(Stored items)
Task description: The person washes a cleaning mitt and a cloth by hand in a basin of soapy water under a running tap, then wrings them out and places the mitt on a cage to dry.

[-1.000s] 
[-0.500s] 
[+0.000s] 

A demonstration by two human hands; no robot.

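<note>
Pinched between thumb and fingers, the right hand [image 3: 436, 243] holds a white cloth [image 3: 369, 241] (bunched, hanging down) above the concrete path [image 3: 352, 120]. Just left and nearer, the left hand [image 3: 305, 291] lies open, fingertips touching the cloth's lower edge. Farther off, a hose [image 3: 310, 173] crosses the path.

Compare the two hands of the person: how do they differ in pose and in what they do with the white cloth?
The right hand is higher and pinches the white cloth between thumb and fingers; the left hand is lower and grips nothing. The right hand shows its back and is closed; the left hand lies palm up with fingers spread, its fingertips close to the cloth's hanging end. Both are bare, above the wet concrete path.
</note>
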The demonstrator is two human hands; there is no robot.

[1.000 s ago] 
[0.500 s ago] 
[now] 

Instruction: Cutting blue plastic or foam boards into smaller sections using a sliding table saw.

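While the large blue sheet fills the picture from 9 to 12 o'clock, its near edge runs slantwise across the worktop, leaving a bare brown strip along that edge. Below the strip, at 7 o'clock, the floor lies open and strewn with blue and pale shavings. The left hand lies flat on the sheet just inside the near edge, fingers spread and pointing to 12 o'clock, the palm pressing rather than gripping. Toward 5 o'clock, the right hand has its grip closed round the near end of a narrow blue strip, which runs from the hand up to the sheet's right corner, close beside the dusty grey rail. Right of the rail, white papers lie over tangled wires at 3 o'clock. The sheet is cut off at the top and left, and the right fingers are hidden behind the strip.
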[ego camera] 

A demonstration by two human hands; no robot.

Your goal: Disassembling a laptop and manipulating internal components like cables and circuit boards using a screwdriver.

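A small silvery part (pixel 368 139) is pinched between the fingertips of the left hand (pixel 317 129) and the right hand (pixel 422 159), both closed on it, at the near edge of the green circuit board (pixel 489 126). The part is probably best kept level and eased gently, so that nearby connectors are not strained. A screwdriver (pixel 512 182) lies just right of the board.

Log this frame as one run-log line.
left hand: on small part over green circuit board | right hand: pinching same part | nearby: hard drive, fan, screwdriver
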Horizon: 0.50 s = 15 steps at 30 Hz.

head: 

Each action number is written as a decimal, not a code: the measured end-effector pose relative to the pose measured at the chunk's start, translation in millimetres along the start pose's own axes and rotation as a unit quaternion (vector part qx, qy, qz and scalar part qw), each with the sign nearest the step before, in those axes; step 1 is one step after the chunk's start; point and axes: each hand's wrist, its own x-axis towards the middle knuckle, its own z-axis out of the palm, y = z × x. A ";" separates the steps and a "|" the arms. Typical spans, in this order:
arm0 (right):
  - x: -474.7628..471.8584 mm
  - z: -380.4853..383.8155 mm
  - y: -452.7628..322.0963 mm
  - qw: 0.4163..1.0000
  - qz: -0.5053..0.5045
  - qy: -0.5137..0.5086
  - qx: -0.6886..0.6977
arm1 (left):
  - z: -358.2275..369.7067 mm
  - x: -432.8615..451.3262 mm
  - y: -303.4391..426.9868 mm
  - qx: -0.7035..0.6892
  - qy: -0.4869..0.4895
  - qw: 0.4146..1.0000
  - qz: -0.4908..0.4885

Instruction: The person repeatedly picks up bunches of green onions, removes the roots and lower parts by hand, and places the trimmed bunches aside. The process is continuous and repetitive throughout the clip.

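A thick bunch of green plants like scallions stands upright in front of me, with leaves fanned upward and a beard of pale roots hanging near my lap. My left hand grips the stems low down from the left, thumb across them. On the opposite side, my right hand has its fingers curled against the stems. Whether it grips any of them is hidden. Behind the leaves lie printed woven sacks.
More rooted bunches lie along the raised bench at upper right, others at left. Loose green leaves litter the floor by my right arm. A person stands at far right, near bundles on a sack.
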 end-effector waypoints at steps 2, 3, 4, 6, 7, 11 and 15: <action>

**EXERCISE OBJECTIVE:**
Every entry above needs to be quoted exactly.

**RESPONSE:**
Task description: The person washes a cleaning mitt and a cloth by hand in a basin of soapy water under a running tap, then wrings them out and places the mitt on a cage to dry.

[-1.000s] 
[-0.500s] 
[+0.000s] 

A demonstration by two human hands; no robot.

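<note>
Pinched between thumb and fingers, the right hand [image 3: 436, 243] holds a white cloth [image 3: 369, 241] (bunched, hanging down) above the concrete path [image 3: 352, 120]. Just left and nearer, the left hand [image 3: 305, 291] lies open, fingertips touching the cloth's lower edge. Farther off, a hose [image 3: 310, 173] crosses the path.

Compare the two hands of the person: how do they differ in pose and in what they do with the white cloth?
The right hand is higher and pinches the white cloth between thumb and fingers; the left hand is lower and grips nothing. The right hand shows its back and is closed; the left hand lies palm up with fingers spread, its fingertips close to the cloth's hanging end. Both are bare, above the wet concrete path.
</note>
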The demonstrator is two human hands; there is no robot.

[1.000 s ago] 
[0.500 s ago] 
[now] 

Instruction: Cutting blue plastic or foam boards into smaller sections using a sliding table saw.

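While the large blue sheet fills the picture from 9 to 12 o'clock, its near edge runs slantwise across the worktop, leaving a bare brown strip along that edge. Below the strip, at 7 o'clock, the floor lies open and strewn with blue and pale shavings. The left hand lies flat on the sheet just inside the near edge, fingers spread and pointing to 12 o'clock, the palm pressing rather than gripping. Toward 5 o'clock, the right hand has its grip closed round the near end of a narrow blue strip, which runs from the hand up to the sheet's right corner, close beside the dusty grey rail. Right of the rail, white papers lie over tangled wires at 3 o'clock. The sheet is cut off at the top and left, and the right fingers are hidden behind the strip.
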[ego camera] 

A demonstration by two human hands; no robot.

Your goal: Disassembling a laptop and manipulating internal components like cables and circuit boards using a screwdriver.

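A small silvery part (pixel 368 139) is pinched between the fingertips of the left hand (pixel 317 129) and the right hand (pixel 422 159), both closed on it, at the near edge of the green circuit board (pixel 489 126). The part is probably best kept level and eased gently, so that nearby connectors are not strained. A screwdriver (pixel 512 182) lies just right of the board.

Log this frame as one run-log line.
left hand: on small part over green circuit board | right hand: pinching same part | nearby: hard drive, fan, screwdriver
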Horizon: 0.50 s = 15 steps at 30 Hz.

head: 

Each action number is written as a decimal, not a code: the measured end-effector pose relative to the pose measured at the chunk's start, translation in millimetres along the start pose's own axes and rotation as a unit quaternion (vector part qx, qy, qz and scalar part qw), each with the sign nearest the step before, in those axes; step 1 is one step after the chunk's start; point and axes: each hand's wrist, its own x-axis towards the middle knuckle, its own z-axis out of the palm, y = z × x. A ";" separates the steps and a "|" the arms. Typical spans, in this order:
arm0 (right):
  - x: -474.7628..471.8584 mm
  - z: -380.4853..383.8155 mm
  - y: -452.7628..322.0963 mm
  - qw: 0.4163..1.0000
  - qz: -0.5053..0.5045
  - qy: -0.5137..0.5086
  - qx: -0.6886..0.6977
arm1 (left):
  - z: -358.2275..369.7067 mm
  - x: -432.8615..451.3262 mm
  - y: -303.4391..426.9868 mm
  - qx: -0.7035..0.6892
  - qy: -0.4869..0.4895
  - qw: 0.4146..1.0000
  - qz: -0.4908..0.4885

Instruction: The person repeatedly picks up bunches of green onions, removes the roots and lower parts by hand, and places the trimmed bunches aside. The process is continuous and repetitive throughout the clip.

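A thick bunch of green plants like scallions stands upright in front of me, with leaves fanned upward and a beard of pale roots hanging near my lap. My left hand grips the stems low down from the left, thumb across them. On the opposite side, my right hand has its fingers curled against the stems. Whether it grips any of them is hidden. Behind the leaves lie printed woven sacks.
More rooted bunches lie along the raised bench at upper right, others at left. Loose green leaves litter the floor by my right arm. A person stands at far right, near bundles on a sack.
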 end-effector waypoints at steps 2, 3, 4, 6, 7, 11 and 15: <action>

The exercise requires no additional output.